What is expected:
Show every line from the data below that includes "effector".

(Records from a collection)
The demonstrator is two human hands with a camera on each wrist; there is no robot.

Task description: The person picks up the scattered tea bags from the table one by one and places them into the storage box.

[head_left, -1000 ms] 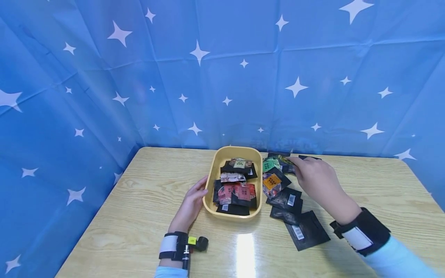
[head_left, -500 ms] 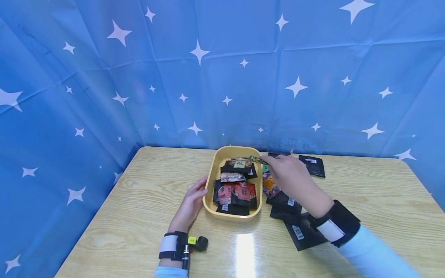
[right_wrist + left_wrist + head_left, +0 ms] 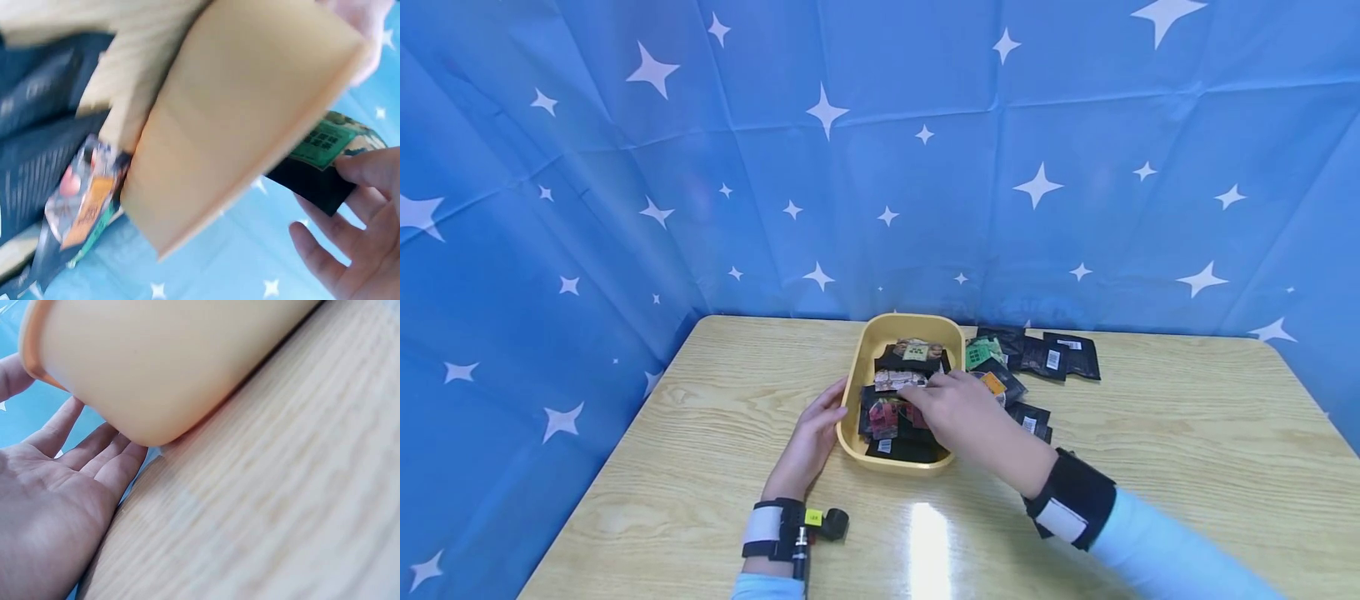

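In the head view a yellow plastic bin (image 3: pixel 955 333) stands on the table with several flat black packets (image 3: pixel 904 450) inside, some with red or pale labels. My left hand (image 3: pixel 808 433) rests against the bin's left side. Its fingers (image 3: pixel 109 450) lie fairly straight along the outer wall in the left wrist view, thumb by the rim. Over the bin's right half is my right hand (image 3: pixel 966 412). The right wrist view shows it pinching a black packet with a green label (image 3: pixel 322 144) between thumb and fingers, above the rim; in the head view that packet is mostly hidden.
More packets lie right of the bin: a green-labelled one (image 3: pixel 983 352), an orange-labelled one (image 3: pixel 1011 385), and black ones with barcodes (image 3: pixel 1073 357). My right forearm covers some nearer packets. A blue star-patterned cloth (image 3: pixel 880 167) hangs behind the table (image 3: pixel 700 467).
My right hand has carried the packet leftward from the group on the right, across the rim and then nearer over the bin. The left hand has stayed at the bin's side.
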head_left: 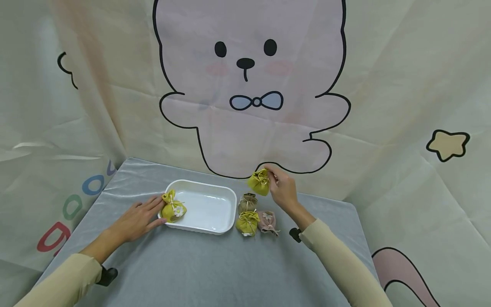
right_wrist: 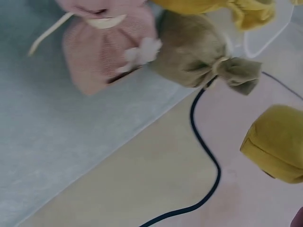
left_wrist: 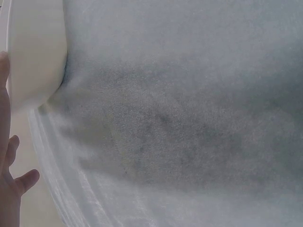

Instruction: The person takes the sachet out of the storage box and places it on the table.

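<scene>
My right hand point(head_left: 283, 187) pinches a small yellow drawstring pouch point(head_left: 258, 182) by its gathered top, holding it up behind the other pouches. In the right wrist view that pouch point(right_wrist: 277, 144) hangs at the right edge, and only a fingertip shows. My left hand point(head_left: 139, 219), fingers extended, touches the left rim of a white tray point(head_left: 209, 213). Inside the tray's left end, beside those fingers, sits another yellow pouch point(head_left: 174, 209) with a white flower. In the left wrist view part of the left hand point(left_wrist: 9, 175) lies along the tray's wall point(left_wrist: 35, 52).
Right of the tray stand a brown pouch point(head_left: 247, 203), a yellow pouch point(head_left: 247, 223) and a pink pouch point(head_left: 267, 221), close together. A grey cloth point(head_left: 199, 264) covers the table. Behind it hangs a curtain point(head_left: 383, 85) printed with a cartoon bear.
</scene>
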A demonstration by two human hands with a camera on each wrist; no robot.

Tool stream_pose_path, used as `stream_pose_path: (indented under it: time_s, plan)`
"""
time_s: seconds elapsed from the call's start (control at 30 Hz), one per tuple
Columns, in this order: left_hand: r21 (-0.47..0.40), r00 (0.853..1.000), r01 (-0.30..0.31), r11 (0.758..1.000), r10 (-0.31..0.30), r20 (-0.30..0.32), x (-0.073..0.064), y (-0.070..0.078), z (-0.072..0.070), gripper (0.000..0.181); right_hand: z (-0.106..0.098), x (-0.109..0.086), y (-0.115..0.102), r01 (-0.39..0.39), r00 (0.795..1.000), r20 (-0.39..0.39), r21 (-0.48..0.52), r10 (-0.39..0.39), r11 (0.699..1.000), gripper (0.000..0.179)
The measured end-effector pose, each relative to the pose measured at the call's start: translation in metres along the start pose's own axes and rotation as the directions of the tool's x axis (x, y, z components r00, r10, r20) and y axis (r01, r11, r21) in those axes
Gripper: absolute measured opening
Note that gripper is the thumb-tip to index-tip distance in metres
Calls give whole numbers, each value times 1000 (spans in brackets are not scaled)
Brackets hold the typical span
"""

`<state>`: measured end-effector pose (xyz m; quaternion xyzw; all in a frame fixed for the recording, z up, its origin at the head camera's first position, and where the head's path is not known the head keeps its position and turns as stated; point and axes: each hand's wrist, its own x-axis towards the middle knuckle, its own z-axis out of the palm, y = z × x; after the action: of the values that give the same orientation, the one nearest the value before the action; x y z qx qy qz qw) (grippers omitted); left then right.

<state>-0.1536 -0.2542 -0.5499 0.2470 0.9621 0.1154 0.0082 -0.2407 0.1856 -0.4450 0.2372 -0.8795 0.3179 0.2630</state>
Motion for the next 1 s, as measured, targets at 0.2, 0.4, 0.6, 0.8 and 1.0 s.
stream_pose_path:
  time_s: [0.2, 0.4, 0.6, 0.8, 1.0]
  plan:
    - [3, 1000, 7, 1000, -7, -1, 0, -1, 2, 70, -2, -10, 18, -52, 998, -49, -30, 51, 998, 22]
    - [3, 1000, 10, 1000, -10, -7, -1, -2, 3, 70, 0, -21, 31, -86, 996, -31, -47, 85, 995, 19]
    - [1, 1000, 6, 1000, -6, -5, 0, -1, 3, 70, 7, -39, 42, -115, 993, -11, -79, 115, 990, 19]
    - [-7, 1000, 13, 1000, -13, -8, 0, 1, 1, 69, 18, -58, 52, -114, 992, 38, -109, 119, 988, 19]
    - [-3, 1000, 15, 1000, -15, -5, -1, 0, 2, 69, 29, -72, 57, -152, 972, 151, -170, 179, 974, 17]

Response area:
The measured end-effector pose, each relative to the pose measured at the call's start: translation in metres along the start pose's own axes and rotation as the directions of the tool's x axis (x, y, z components r00, r10, r20) and y axis (r01, r11, r21) in those axes
`<state>`: measured end-effector pose (xyz m; quaternion xyzw; all in a frame fixed for the recording, z up, its origin at the head camera's first position, and where the head's path is not known the head keeps its position and turns as stated; point and axes: each hand's wrist, its own x-axis towards the middle knuckle, its own z-axis out of the palm, y = z × x; after the action: of the values that give the same orientation, the one nearest the value before the action; x y z qx qy qz qw) (grippers omitted); left then right.

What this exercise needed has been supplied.